[U-Boot] [PATCH v3 02/10] armv7: add miscellaneous utility macros

Wolfgang Denk wd at denx.de
Mon Jun 6 20:50:46 CEST 2011


Dear Aneesh V,

In message <4DECF8DA.9030806 at ti.com> you wrote:
> 
> >> I really dislike such "useful" helpers, because they make the code
> >> unreadable. Being nonstandrd, nbody knows what they are doing, so you
> >> always will have to look up the implementation before you can continue
> >> reading the code. It's a waste of time an resources.
> 
> What if I change the above to something like this(please note there
> isn't any Linux, U-Boot substitute for this):
> 
> +/* extract a bit field from a bit vector */
> +#define get_bit_field(nr, field)\
> +	(((nr) & (field##_MASK)) >> (field##_OFFSET))
> +
> +/* Set a field in a bit vector */
> +#define set_bit_field(nr, field, val)\
> +	do { \
> +		(nr) = ((nr) & ~(field##_MASK)) | (((val) << (field##_OFFSET))\
> +			& (field##_MASK));\
> +	} while (0);
> +
> 
> And use it like this:
> assoc  = get_bit_field(ccsidr, CCSIDR_ASSOCIATIVITY);
> set_bit_field(ccsidr, CCSIDR_ASSOCIATIVITY, assoc + 1);
> 
> Isn't it more intuitive and almost self-explanatory now.

To me it is definitely NOT self-explanatory.

Actually I cannot even understand the argument names, now how it's
supposed to be used.  I would interpret "nr" as "number"; in the
context of a bit field probably a bit number?  Wrong guess...

It's highly cryptic and will only work with very special #defines
providing definitions of foo_MASK and foo_OFFSET.

It is not clear that you can use this on plain simple memory stored
variables only, and that you must not use this on any device
registers; yet your example looks as if this were intended to be used
on registers - but then we would need proper I/O accessors.
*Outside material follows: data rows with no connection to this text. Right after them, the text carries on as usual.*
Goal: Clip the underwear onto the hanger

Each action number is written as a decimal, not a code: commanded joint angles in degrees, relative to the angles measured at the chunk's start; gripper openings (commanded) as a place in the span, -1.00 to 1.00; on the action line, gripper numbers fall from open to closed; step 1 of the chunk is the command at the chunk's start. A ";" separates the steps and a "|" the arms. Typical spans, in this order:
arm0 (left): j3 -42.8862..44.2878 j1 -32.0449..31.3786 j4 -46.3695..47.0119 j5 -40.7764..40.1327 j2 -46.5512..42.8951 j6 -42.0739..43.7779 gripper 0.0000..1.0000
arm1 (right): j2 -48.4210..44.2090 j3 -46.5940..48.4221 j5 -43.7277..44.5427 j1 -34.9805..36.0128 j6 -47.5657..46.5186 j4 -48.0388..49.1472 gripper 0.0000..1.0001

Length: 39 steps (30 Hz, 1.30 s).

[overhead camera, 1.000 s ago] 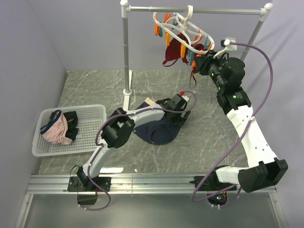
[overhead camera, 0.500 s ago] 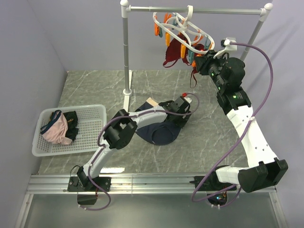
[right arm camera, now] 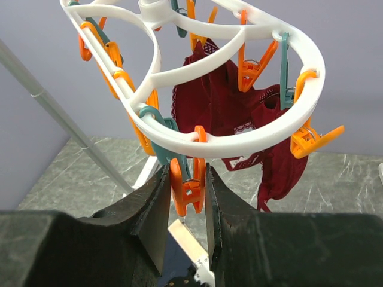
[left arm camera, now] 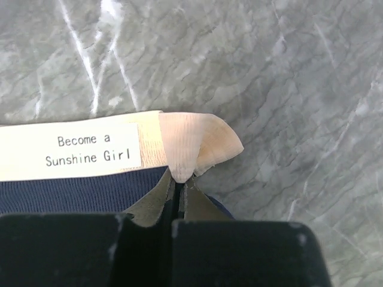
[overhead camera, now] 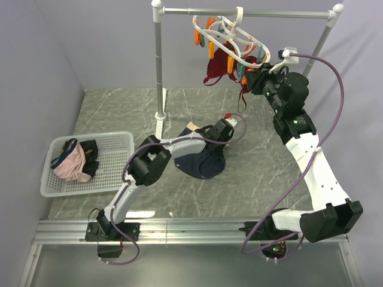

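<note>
1. Left gripper (left arm camera: pixel 178 185) is pinched tight on the pale beige waistband corner (left arm camera: pixel 194 146) of the dark navy-blue fabric underwear (overhead camera: pixel 200 164), with the fingers pressed together over the cloth.
2. That underwear lies bunched on the grey marbled table (overhead camera: pixel 257 161), near the foot of the grey metal rail stand (overhead camera: pixel 158 66). A white label (left arm camera: pixel 90 149) printed "Become a Sunshine Girl" shows on the waistband.
3. Right gripper (right arm camera: pixel 187 197) is raised at the white plastic oval ring hanger (right arm camera: pixel 316 69), and its two fingers are closed against the sides of one dangling orange clip (right arm camera: pixel 188 185).
4. The hanger hangs by its hook from the rail, well apart from the underwear below.
5. A maroon-red lace garment (right arm camera: pixel 209 95) is pinned to clips on the hanger.
6. A white plastic mesh basket (overhead camera: pixel 119 140) at the table's left holds a pink garment (overhead camera: pixel 70 166) and dark cloth.
</note>
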 commanded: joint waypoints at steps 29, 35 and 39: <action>-23.02 1.85 58.04 8.54 -27.77 2.82 -0.99 | -0.42 1.95 -0.15 0.25 2.50 -0.87 -1.00; -20.03 1.94 58.65 10.30 -28.56 -0.08 -0.99 | -0.16 2.30 -0.24 0.17 2.94 -0.87 -1.00; -17.93 1.85 57.70 10.92 -28.13 -0.53 -0.99 | 0.11 2.56 -0.24 0.25 2.94 -1.04 -1.00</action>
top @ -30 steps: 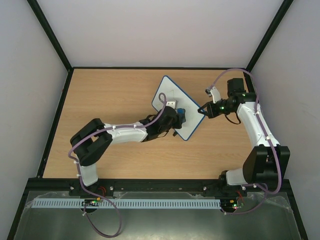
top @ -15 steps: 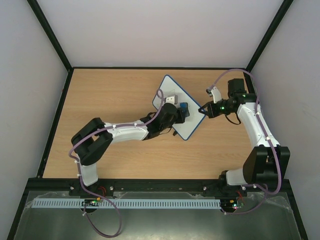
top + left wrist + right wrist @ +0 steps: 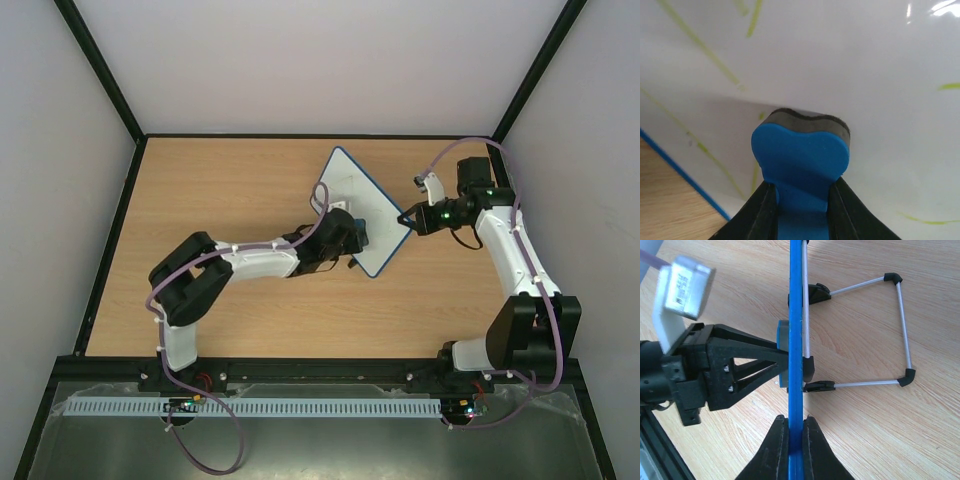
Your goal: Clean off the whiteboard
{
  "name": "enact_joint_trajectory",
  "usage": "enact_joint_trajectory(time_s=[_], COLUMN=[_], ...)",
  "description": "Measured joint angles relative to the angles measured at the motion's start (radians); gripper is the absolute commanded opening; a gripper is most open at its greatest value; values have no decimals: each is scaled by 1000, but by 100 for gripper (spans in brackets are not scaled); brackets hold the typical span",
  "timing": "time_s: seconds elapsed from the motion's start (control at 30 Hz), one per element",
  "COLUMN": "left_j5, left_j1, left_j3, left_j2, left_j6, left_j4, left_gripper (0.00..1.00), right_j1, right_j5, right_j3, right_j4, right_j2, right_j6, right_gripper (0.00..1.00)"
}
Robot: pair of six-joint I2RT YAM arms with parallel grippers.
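The whiteboard, white with a thin blue rim, stands tilted on the table's middle. Its face fills the left wrist view with faint green lines on it. My left gripper is shut on a blue-and-black eraser, whose black pad presses against the board's face. My right gripper is shut on the board's right blue rim, seen edge-on in the right wrist view. The board's wire stand rests on the wood behind it.
The wooden table is bounded by black frame rails and white walls. The left arm stretches across the table's middle. The right arm rises along the right side.
The left gripper with the eraser has slid a little down and left across the board's face. The right gripper keeps its hold on the rim. The board has tipped slightly.
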Motion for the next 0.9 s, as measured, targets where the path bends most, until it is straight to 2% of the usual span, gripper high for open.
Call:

And there are still many cases where you cannot use this because for
example evaluating several bits from the same object will cause
repeated accesses, which may have side effects (when accessing device
registers).

And, last but not least: they are nonstandard.  I still don't
understand why you cannot use the standard macros that already exist
in Linux and in U-Boot, here for example clrbits*(), setbits*() and
clrsetbits*() ?

> If you still don't like these as standard generic macros, how about
> having these macros just for OMAP with these names and use them only
> for OMAP code?

Would that make it anything better?  If it's not good enough for
general use, we can still use it for OMAP?  Like: oh, it's ony OMAP,
so code quality does not matter?  I think that's not good reasoning.

> Please note that Simon's recent work for bitfield operations doesn't
> help me because the field definitions available to me are in shift/mask
> format and not in the range format that he uses. I will not be

I don;t think I'm going to accept that code either.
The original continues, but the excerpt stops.